ACTIVITY → Every record must appear in the answer exactly as it stands.
── AVAILABLE DATA
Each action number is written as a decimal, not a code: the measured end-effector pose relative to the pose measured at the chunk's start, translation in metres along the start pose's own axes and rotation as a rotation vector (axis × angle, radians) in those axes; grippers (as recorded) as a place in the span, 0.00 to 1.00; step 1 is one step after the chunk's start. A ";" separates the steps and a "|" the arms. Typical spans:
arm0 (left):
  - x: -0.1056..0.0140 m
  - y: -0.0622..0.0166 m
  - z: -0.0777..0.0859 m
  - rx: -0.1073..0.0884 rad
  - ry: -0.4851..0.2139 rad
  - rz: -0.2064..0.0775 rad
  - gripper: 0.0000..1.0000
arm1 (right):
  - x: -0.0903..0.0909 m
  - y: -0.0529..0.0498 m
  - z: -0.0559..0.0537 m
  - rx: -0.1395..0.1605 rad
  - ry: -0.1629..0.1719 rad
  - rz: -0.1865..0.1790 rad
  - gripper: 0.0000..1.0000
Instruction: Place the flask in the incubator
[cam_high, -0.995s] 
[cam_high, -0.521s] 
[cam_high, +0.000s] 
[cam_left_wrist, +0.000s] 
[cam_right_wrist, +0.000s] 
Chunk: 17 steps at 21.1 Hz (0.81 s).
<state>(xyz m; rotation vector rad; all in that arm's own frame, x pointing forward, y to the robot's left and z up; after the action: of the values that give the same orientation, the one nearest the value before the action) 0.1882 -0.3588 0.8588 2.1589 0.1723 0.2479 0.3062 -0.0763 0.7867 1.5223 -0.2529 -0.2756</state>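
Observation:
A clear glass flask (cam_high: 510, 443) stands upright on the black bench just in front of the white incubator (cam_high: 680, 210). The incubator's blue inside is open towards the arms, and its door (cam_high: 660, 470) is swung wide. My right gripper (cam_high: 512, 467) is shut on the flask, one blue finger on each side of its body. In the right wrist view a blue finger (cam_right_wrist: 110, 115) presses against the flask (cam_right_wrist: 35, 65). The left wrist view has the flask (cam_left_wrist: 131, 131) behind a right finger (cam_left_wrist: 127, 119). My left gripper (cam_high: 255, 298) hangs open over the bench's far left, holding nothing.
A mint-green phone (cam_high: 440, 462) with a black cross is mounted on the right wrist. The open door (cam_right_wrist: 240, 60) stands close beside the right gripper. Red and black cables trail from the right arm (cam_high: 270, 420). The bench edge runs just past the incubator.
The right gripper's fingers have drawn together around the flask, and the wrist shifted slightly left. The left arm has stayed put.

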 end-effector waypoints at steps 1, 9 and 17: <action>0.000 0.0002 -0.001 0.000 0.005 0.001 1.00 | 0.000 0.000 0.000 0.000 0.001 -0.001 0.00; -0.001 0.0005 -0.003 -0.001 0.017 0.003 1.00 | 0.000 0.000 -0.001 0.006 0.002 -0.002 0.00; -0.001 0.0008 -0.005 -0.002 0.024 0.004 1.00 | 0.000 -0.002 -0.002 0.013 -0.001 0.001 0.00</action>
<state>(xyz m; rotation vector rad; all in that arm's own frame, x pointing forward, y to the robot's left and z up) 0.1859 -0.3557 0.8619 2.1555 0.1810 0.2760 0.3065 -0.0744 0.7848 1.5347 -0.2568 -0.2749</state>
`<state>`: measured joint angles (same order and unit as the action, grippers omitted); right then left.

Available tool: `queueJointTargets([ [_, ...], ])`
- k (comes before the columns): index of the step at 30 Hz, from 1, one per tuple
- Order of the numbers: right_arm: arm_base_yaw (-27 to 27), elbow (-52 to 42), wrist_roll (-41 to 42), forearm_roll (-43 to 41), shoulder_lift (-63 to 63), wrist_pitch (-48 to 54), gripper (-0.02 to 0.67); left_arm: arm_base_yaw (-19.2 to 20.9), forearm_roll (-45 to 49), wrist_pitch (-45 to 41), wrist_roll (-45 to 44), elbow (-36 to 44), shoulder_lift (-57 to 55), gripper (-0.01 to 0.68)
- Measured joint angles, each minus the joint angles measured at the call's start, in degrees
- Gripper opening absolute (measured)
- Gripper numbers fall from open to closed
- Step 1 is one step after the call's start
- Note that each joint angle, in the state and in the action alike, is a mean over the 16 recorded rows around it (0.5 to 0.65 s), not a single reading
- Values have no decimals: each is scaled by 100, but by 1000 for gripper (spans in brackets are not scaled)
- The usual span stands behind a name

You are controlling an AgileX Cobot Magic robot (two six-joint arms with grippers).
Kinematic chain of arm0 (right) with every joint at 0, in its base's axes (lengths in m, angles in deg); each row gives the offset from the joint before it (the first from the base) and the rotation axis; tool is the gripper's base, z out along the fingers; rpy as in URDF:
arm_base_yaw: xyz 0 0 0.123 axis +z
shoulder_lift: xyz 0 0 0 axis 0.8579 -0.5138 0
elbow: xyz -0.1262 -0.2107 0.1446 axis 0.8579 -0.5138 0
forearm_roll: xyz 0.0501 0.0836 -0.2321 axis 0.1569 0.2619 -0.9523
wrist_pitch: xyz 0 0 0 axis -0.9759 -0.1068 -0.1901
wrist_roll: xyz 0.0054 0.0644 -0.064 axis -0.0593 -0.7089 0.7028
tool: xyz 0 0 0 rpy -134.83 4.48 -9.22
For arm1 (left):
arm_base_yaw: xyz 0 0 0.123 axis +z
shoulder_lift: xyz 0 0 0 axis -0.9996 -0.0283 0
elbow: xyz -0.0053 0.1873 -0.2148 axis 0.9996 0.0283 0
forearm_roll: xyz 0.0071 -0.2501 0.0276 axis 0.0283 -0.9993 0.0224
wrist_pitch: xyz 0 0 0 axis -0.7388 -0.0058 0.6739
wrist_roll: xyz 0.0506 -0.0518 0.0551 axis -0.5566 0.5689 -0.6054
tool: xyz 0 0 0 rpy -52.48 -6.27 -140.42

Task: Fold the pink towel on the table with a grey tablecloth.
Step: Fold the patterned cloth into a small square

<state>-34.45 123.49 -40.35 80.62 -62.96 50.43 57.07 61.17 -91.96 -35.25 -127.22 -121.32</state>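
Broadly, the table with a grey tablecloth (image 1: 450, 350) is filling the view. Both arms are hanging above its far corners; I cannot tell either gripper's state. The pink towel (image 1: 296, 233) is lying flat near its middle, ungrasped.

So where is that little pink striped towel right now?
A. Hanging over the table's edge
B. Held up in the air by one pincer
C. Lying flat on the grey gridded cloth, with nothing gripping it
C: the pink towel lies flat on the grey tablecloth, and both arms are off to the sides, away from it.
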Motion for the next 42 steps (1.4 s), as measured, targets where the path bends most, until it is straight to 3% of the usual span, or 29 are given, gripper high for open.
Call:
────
SOLUTION TO THIS PROBLEM →
Each action number is written as a decimal, not a code: the measured end-effector pose relative to the pose measured at the chunk's start, translation in metres along the start pose's own axes and rotation as a rotation vector (axis × angle, radians) in those axes; grippers (as recorded) as a place in the span, 0.00 to 1.00; step 1 is one step after the chunk's start. A ";" separates the steps and a "|" the arms. Typical spans:
arm0 (left):
  - x: -0.1056..0.0140 m
  - y: -0.0622..0.0166 m
  - z: -0.0777..0.0859 m
  - rx: -0.1073..0.0884 rad
  - ry: -0.4851..0.2139 rad
  - rz: -0.2064..0.0775 rad
  - gripper: 0.0000..1.0000
arm1 (right):
  - x: -0.0903..0.0909 m
  - y: -0.0529..0.0498 m
  - z: -0.0559..0.0537 m
  - rx: -0.1395..0.1605 rad
  - ry: -0.1629..0.1719 rad
  - rz: -0.1865..0.1790 rad
  - gripper: 0.0000..1.0000
Instruction: Place the flask in the incubator
[cam_high, -0.995s] 
[cam_high, -0.521s] 
[cam_high, +0.000s] 
[cam_left_wrist, +0.000s] 
[cam_right_wrist, +0.000s] 
Chunk: 17 steps at 21.1 Hz (0.81 s).
<state>(xyz m; rotation vector rad; all in that arm's own frame, x pointing forward, y to the robot's left and z up; after the action: of the values that give the same orientation, the one nearest the value before the action) 0.1882 -0.3588 0.8588 2.1589 0.1723 0.2479 0.3062 -0.0763 0.7867 1.5223 -0.2529 -0.2756</state>
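Observation:
A clear glass flask (cam_high: 510, 443) stands upright on the black bench just in front of the white incubator (cam_high: 680, 210). The incubator's blue inside is open towards the arms, and its door (cam_high: 660, 470) is swung wide. My right gripper (cam_high: 512, 467) is shut on the flask, one blue finger on each side of its body. In the right wrist view a blue finger (cam_right_wrist: 110, 115) presses against the flask (cam_right_wrist: 35, 65). The left wrist view has the flask (cam_left_wrist: 131, 131) behind a right finger (cam_left_wrist: 127, 119). My left gripper (cam_high: 255, 298) hangs open over the bench's far left, holding nothing.
A mint-green phone (cam_high: 440, 462) with a black cross is mounted on the right wrist. The open door (cam_right_wrist: 240, 60) stands close beside the right gripper. Red and black cables trail from the right arm (cam_high: 270, 420). The bench edge runs just past the incubator.
The right gripper's fingers have drawn together around the flask, and the wrist shifted slightly left. The left arm has stayed put.
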
 end-effector waypoints at steps 1, 9 and 17: <action>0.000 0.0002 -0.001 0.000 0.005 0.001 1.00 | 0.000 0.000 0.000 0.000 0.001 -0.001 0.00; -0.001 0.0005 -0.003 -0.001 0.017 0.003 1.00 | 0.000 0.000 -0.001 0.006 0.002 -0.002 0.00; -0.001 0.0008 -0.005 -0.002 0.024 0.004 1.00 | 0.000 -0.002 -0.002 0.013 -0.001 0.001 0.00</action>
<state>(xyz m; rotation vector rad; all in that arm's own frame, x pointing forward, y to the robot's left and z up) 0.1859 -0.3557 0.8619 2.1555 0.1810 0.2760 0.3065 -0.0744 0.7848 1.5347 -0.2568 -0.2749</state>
`<state>`: measured joint angles (same order and unit as the action, grippers omitted); right then left.

Available tool: `queueJointTargets([ [_, ...], ])`
- k (comes before the columns): index of the step at 30 Hz, from 1, one per tuple
- Order of the numbers: right_arm: arm_base_yaw (-27 to 27), elbow (-52 to 42), wrist_roll (-41 to 42), forearm_roll (-43 to 41), shoulder_lift (-63 to 63), wrist_pitch (-48 to 54), gripper (-0.02 to 0.67); left_arm: arm_base_yaw (-19.2 to 20.9), forearm_roll (-45 to 49), wrist_pitch (-45 to 41), wrist_roll (-45 to 44), elbow (-36 to 44), shoulder_lift (-57 to 55), gripper (-0.01 to 0.68)
- Measured joint angles, each minus the joint angles measured at the call's start, in degrees
- Gripper opening absolute (measured)
- Gripper numbers fall from open to closed
- Step 1 is one step after the call's start
- Note that each joint angle, in the state and in the action alike, is a mean over the 16 recorded rows around it (0.5 to 0.65 s), not a single reading
- Values have no decimals: each is scaled by 100, but by 1000 for gripper (spans in brackets are not scaled)
- The usual span stands behind a name

You are controlling an AgileX Cobot Magic robot (two six-joint arms with grippers).
Kinematic chain of arm0 (right) with every joint at 0, in its base's axes (lengths in m, angles in deg); each row gives the offset from the joint before it (the first from the base) and the rotation axis; tool is the gripper's base, z out along the fingers; rpy as in URDF:
arm_base_yaw: xyz 0 0 0.123 axis +z
shoulder_lift: xyz 0 0 0 axis 0.8579 -0.5138 0
elbow: xyz -0.1262 -0.2107 0.1446 axis 0.8579 -0.5138 0
forearm_roll: xyz 0.0501 0.0836 -0.2321 axis 0.1569 0.2619 -0.9523
wrist_pitch: xyz 0 0 0 axis -0.9759 -0.1068 -0.1901
wrist_roll: xyz 0.0054 0.0644 -0.064 axis -0.0593 -0.7089 0.7028
tool: xyz 0 0 0 rpy -134.83 4.48 -9.22
For arm1 (left):
arm_base_yaw: xyz 0 0 0.123 axis +z
shoulder_lift: xyz 0 0 0 axis -0.9996 -0.0283 0
elbow: xyz -0.0053 0.1873 -0.2148 axis 0.9996 0.0283 0
forearm_roll: xyz 0.0071 -0.2501 0.0276 axis 0.0283 -0.9993 0.0224
wrist_pitch: xyz 0 0 0 axis -0.7388 -0.0058 0.6739
wrist_roll: xyz 0.0506 -0.0518 0.0551 axis -0.5566 0.5689 -0.6054
tool: xyz 0 0 0 rpy -52.48 -6.27 -140.42

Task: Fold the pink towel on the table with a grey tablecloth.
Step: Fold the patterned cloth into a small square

<state>-34.45 123.49 -40.35 80.62 -62.96 50.43 57.07 61.17 -91.96 -35.25 -127.22 -121.32</state>
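Broadly, the table with a grey tablecloth (image 1: 450, 350) is filling the view. Both arms are hanging above its far corners; I cannot tell either gripper's state. The pink towel (image 1: 296, 233) is lying flat near its middle, ungrasped.

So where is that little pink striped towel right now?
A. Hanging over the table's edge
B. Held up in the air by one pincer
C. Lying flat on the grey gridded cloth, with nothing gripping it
C: the pink towel lies flat on the grey tablecloth, and both arms are off to the sides, away from it.
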Motion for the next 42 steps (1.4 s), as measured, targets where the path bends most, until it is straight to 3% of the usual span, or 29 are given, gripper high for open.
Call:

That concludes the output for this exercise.